**What is expected**: Within the listing below, please show every line carrying the string "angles".

___ Supplied data ___

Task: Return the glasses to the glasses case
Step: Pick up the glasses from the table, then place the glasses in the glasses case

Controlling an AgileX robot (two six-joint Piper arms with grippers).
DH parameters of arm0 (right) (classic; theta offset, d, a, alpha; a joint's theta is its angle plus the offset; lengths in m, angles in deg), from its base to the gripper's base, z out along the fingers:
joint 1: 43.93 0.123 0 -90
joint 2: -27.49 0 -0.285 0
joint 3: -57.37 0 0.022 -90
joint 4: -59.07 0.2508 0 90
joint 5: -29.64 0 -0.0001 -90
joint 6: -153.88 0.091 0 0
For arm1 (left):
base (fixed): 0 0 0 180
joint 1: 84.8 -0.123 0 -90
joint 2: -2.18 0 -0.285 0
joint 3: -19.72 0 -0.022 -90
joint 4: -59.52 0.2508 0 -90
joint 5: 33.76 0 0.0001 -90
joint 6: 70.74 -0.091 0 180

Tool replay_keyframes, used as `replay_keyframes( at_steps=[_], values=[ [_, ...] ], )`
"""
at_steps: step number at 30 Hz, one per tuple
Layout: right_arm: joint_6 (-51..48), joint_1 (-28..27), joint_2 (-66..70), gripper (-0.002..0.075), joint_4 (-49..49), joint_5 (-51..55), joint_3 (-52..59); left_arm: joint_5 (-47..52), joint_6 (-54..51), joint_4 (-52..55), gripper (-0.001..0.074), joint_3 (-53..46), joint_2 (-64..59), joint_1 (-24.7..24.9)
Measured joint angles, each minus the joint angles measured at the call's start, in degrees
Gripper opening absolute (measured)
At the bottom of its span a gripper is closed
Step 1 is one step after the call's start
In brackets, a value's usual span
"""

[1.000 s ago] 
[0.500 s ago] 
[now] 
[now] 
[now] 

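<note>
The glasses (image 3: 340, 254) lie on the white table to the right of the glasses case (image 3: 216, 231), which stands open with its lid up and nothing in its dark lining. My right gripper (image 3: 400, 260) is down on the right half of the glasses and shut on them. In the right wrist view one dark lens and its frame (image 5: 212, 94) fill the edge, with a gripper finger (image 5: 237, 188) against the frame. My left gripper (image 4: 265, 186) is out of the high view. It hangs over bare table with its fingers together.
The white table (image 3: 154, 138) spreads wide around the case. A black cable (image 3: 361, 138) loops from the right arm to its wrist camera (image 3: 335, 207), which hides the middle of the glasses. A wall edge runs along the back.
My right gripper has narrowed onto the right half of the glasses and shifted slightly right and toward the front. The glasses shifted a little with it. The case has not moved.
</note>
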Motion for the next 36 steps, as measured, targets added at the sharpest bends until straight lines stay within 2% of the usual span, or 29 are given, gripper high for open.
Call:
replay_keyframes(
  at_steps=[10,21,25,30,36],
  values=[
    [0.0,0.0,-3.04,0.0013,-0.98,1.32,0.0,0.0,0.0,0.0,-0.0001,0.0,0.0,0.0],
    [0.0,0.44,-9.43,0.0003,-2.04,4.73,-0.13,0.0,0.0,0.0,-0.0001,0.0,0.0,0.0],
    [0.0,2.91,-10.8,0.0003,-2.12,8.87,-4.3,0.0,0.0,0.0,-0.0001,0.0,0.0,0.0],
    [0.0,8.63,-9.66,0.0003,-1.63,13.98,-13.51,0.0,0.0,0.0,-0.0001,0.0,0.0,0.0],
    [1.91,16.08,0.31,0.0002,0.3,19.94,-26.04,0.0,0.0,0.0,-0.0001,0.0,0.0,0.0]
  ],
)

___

**Worked solution**:
DH parameters of arm0 (right) (classic; theta offset, d, a, alpha; a joint's theta is its angle plus the offset; lengths in m, angles in deg), from its base to the gripper's base, z out along the fingers:
Measured joint angles, each minus the joint angles measured at the call's start, in degrees

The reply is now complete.